Où est le Salvator Mundi aujourd’hui ?  

Depuis cette vente record, le Salvator Mundi a disparu. Contrairement aux autres chefs-d’œuvre achetés à prix d’or et exposés dans les musées les plus prestigieux de la planète, le tableau n’est jamais réapparu depuis son achat. Initialement annoncé comme un cadeau diplomatique au Louvre d’Abou Dhabi, il ne figure toujours pas dans ses collections. Pire encore, deux semaines avant d’être exposé comme annoncé, l’exposition fut annulée sans date de report, et sans explications précises. 

Depuis, les rumeurs vont bon train. Certains estiment qu’il demeure caché dans l’un des palais de Mohammed Ben Salman. En juin 2019, le magazine américain Artnews prétend savoir que le tableau se trouverait à bord du Serene, un yacht de luxe appartenant au prince héritier saoudien. D’autres supposent qu’il se trouverait dans un lieu secret en attendant une réapparition spectaculaire.

Le Serene abrite-t-il le Salvator Mundi ? 
Le Serene abrite-t-il le Salvator Mundi ? 

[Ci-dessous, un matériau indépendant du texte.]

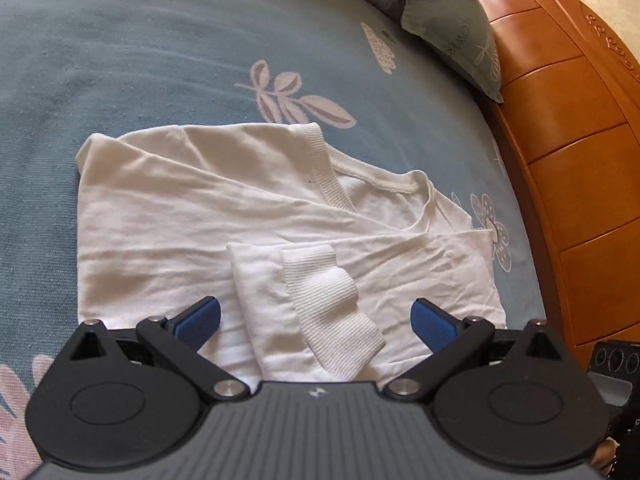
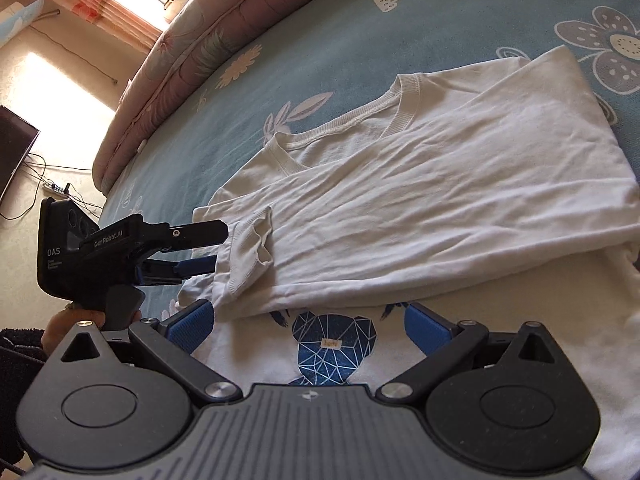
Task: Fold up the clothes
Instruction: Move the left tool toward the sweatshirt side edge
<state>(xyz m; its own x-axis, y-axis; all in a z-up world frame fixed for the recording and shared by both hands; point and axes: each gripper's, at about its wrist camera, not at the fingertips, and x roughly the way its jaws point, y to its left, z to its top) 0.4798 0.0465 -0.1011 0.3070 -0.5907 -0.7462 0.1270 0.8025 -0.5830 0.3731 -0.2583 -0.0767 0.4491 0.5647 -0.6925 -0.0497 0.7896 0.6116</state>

Mais plus troublant encore, la question de son authenticité continue d’alimenter les débats. En 2019, le Musée du Louvre de Paris aurait souhaité le présenter lors de l’exposition marquant les 500 ans de la mort de de Vinci. Mais le plus célèbre musée du monde voulait le présenter comme une œuvre “attribuée à l’atelier de Léonard de Vinci” plutôt que comme un tableau entièrement de sa main. Un choix qui aurait poussé son propriétaire à craindre une exposition qui s’accompagnerait forcément de débats, en plus de se couvrir de ridicule pour avoir dépensé autant d’argent pour un de Vinci qui n’en est pas un. 

Quoi qu’il en soit, le mystère continue de sévir. Le Salvator Mundi est-il vraiment l’ultime chef-d’œuvre de Léonard de Vinci ? Où se trouve-t-il aujourd’hui ? Incontestablement, ces incertitudes participent à le doter d’une aura fascinante qui continuera de faire couler beaucoup d’encre. 

Le Salvator Mundi est donc bien plus qu’un simple tableau très cher. Il incarne à la fois le génie de l’art de la Renaissance, les mystères qui entourent encore Léonard de Vinci, et les dérives du marché de l’art et des grandes fortunes de ce monde. Son histoire, digne d’un roman d’espionnage, ne cesse de passionner. Chef-d’œuvre ou simple produit de spéculation ? Une seule certitude : tant que son sort restera incertain, le Salvator Mundi continuera d’alimenter les fantasmes et les polémiques.